== Problem requirements ==
Return every line below in which "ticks" appears.

== Recorded information ==
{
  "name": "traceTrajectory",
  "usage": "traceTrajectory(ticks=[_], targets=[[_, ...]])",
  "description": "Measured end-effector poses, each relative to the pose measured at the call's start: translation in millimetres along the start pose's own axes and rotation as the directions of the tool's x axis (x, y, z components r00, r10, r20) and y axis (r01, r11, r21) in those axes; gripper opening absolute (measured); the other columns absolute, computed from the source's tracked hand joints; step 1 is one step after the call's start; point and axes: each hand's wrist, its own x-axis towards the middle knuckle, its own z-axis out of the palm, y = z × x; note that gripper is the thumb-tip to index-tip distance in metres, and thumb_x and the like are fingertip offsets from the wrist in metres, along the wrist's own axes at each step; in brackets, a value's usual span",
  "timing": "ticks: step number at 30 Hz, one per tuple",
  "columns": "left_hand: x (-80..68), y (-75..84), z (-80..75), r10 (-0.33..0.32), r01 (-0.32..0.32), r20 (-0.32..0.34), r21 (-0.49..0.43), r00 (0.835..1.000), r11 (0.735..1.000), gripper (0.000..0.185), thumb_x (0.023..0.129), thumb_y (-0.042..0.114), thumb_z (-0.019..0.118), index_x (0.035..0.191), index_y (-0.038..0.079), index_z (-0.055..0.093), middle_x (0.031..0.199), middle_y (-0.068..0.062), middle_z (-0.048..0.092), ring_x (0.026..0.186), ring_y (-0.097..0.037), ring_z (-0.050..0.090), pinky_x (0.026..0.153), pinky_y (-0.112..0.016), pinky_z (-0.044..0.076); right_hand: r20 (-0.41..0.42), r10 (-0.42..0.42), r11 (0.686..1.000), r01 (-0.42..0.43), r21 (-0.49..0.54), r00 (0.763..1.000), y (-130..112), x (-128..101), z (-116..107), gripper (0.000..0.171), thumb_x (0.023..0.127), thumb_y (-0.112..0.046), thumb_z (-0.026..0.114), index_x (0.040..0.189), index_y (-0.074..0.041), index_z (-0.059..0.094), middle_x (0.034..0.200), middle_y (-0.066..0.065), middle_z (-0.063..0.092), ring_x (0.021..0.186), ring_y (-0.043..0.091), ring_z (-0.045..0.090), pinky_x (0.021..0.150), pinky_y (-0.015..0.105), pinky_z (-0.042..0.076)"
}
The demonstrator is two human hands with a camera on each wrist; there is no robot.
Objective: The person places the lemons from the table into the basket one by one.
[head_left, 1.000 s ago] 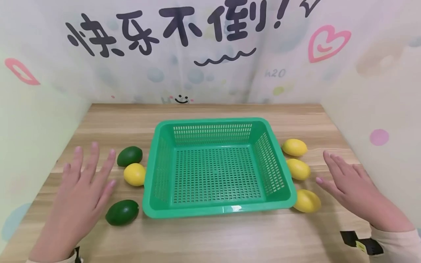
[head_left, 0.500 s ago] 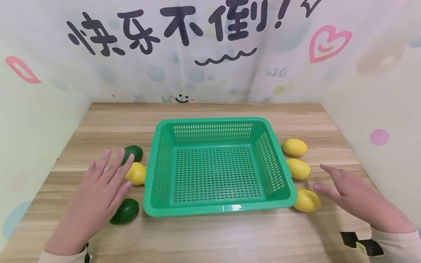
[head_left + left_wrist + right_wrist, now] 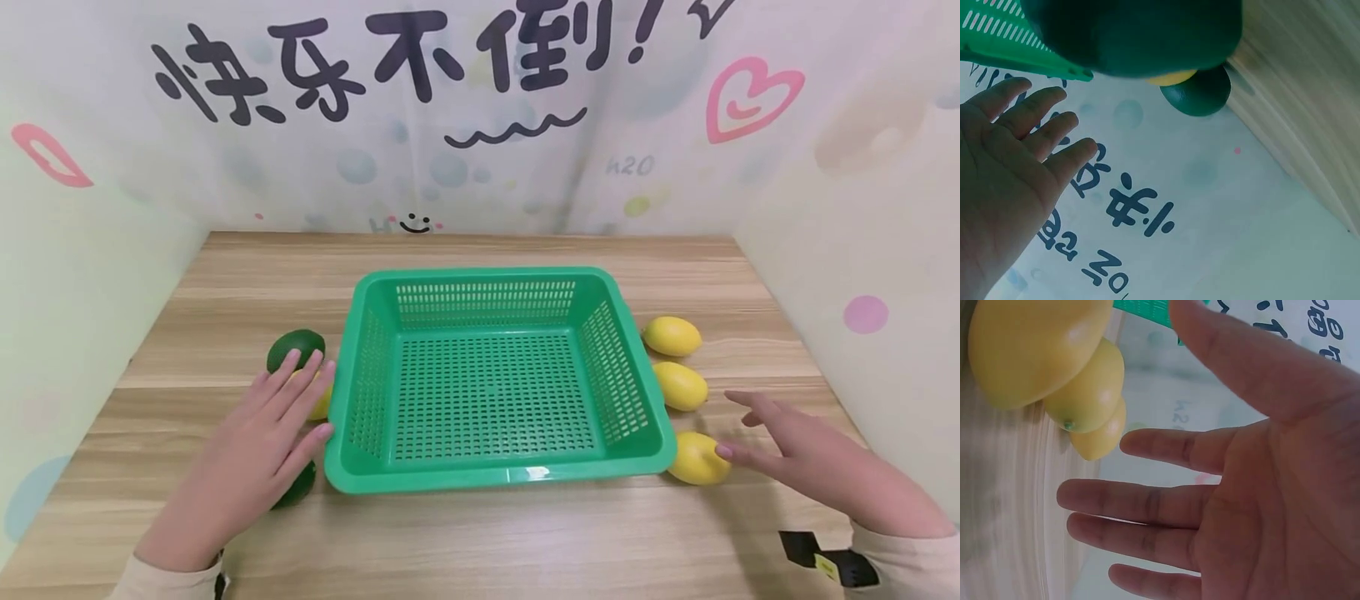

== Answer ==
  "usage": "traceTrajectory(ticks=[_], targets=[[_, ...]])",
  "timing": "ticks: step number at 30 Hz, one per tuple",

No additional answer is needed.